Legendary Publisher Barney Rosset to Make Rare Public Appearance at Bard College on Monday, October 26
Founder, Publisher, and Editor of Grove Press to Discuss His Historic First Amendment Battles that Took Him to the U.S. Supreme Court
ANNANDALE-ON-HUDSON, N.Y.— Barney Rosset, legendary founder, publisher, and editor of Grove Press and the Evergreen Review, makes a rare public appearance at Bard College on Monday, October 26, to discuss the historic First Amendment battles that took him to the Supreme Court, clearing the way for him to publish such writers as D. H. Lawrence, Henry Miller, William S. Burroughs, Samuel Beckett, Kenzaburo Oe, Jean Genet, Jorge Luis Borges, and hundreds of other major 20th-century writers. Rosset will be introduced and interviewed by novelist and Bard literature professor Bradford Morrow. The conversation, which is being presented as part of Morrow’s Innovative Contemporary Fiction course, is free and open to the public and takes place at 7:00 p.m. in Weis Cinema in the Bertelsmann Campus Center. Prior to the event, at 6:30 p.m., the short silent movie Film (1965) will be shown. Film was commissioned by Barney Rosset, written by Samuel Beckett, and features Buster Keaton in his final role.
Newsweek called Grove Press “a force that challenged and changed literature and American culture in deep and lasting ways.” Rosset led a successful legal battle to publish the uncensored version of D. H. Lawrence’s novel Lady Chatterley’s Lover, and later was the American publisher of Henry Miller’s controversial novel Tropic of Cancer. The right to publish and distribute Miller’s novel in the United States was affirmed by the U.S. Supreme Court in 1964, in a landmark ruling for free speech and the First Amendment. Through Grove and Evergreen, Rosset also published Beat Generation writers, including William Burroughs, Allen Ginsberg, Lawrence Ferlinghetti, and Jack Kerouac, as well as Malcom X’s autobiography and excerpts of Che Guevara’s diaries. Paul Davis’s iconic portrait of Guevara was first published as an Evergreen Review cover in 1968 and led to Evergreen’s offices being firebombed.
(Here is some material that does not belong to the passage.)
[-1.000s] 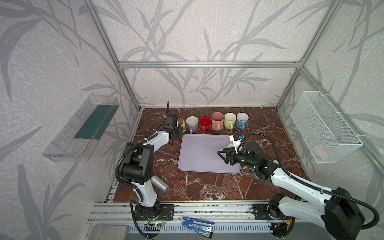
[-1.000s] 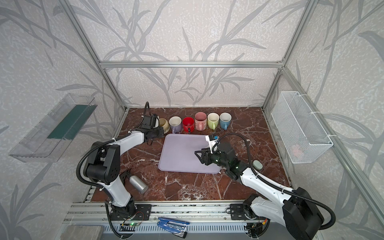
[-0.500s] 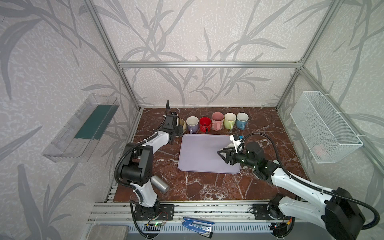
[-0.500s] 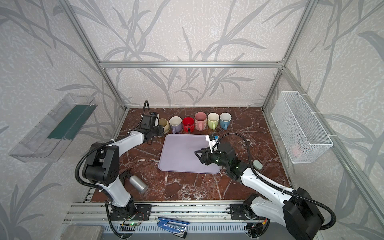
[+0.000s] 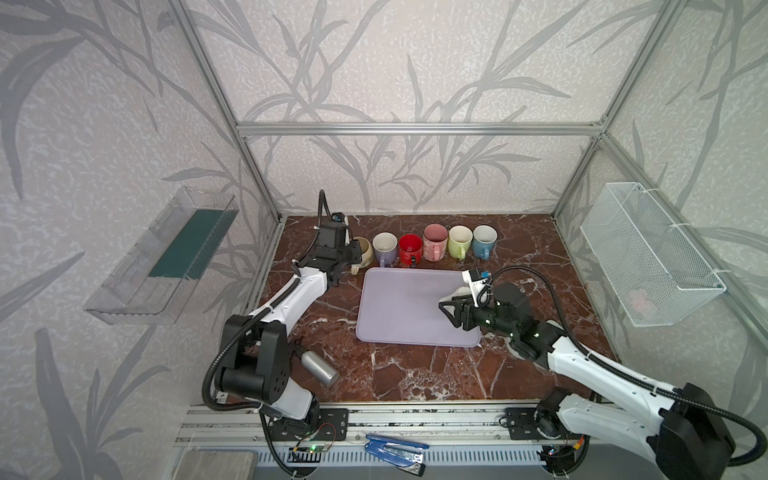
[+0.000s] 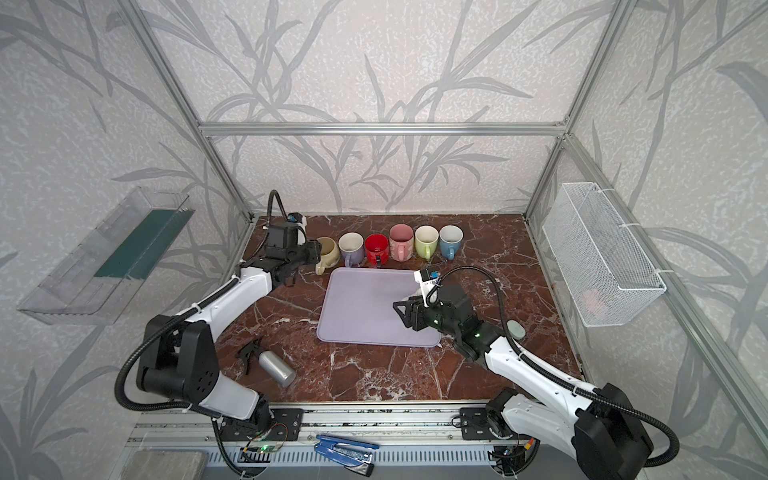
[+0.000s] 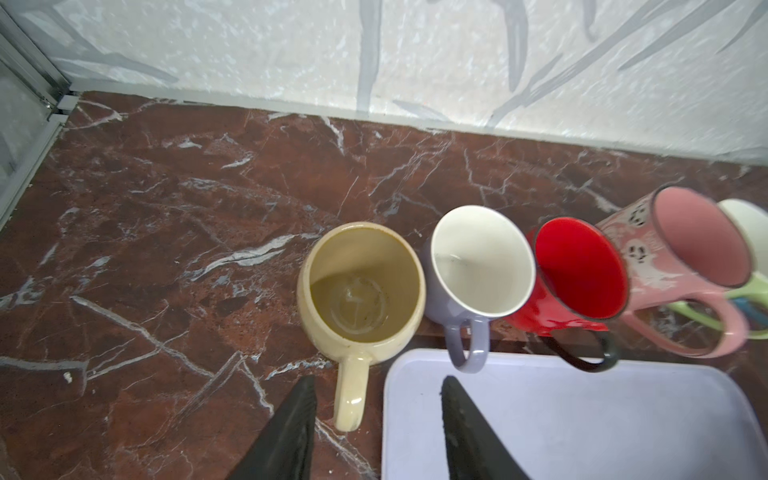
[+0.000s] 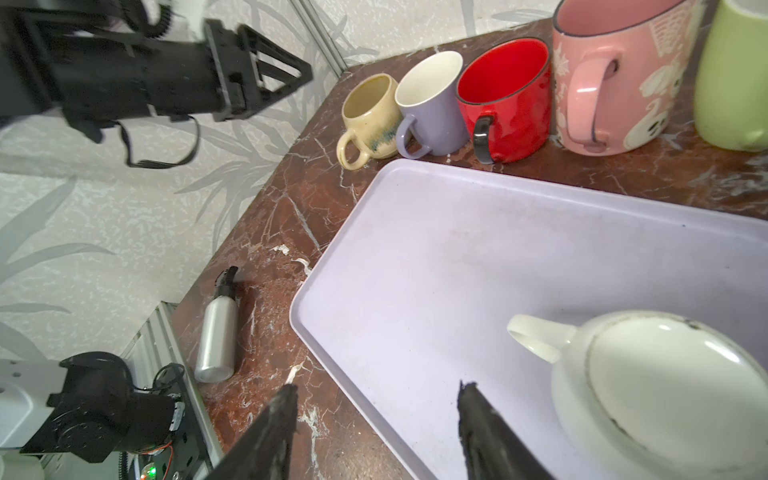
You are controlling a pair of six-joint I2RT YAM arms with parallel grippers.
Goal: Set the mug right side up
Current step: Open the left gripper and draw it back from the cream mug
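White glazed mug [image 8: 648, 386] stands upside down on the tray [image 8: 415, 249], just beside the right gripper [image 8: 379, 385], whose jaws are parted and empty. Expect rigid, slick, chippable ceramic; grasp its handle [image 8: 536, 336] or wall. Likewise the left gripper [image 7: 377, 380]: parted, empty.

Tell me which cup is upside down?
The white mug on the purple tray: its bottom faces up. The six coloured mugs lined up beside the tray all stand open side up.

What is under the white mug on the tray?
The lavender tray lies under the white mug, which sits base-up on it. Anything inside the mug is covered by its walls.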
Last year, the National Book Foundation awarded Rosset The Literarian Award for Outstanding Service to the American Literary Community. The Foundation wrote that “Rosset, through his publishing house, Grove Press, and his magazine, The Evergreen Review, introduced American readers to such literary giants as Samuel Beckett, Harold Pinter, Jean Genet, and Eugène Ionesco, as well as many of the writers of the Beat generation. He fought two landmark first amendment battles in order to publish the uncensored version of D. H. Lawrence’s novel, Lady Chatterley’s Lover, and Henry Miller’s Tropic of Cancer. Rosset was a tenacious champion for writers who were struggling to be read in America and this award recognizes his vision and his enormous contributions to American publishing.” Obscene, a documentary feature about Rosset by Neil Ortenberg and Daniel O’Connor, was a selection of the 2007 Toronto International Film Festival.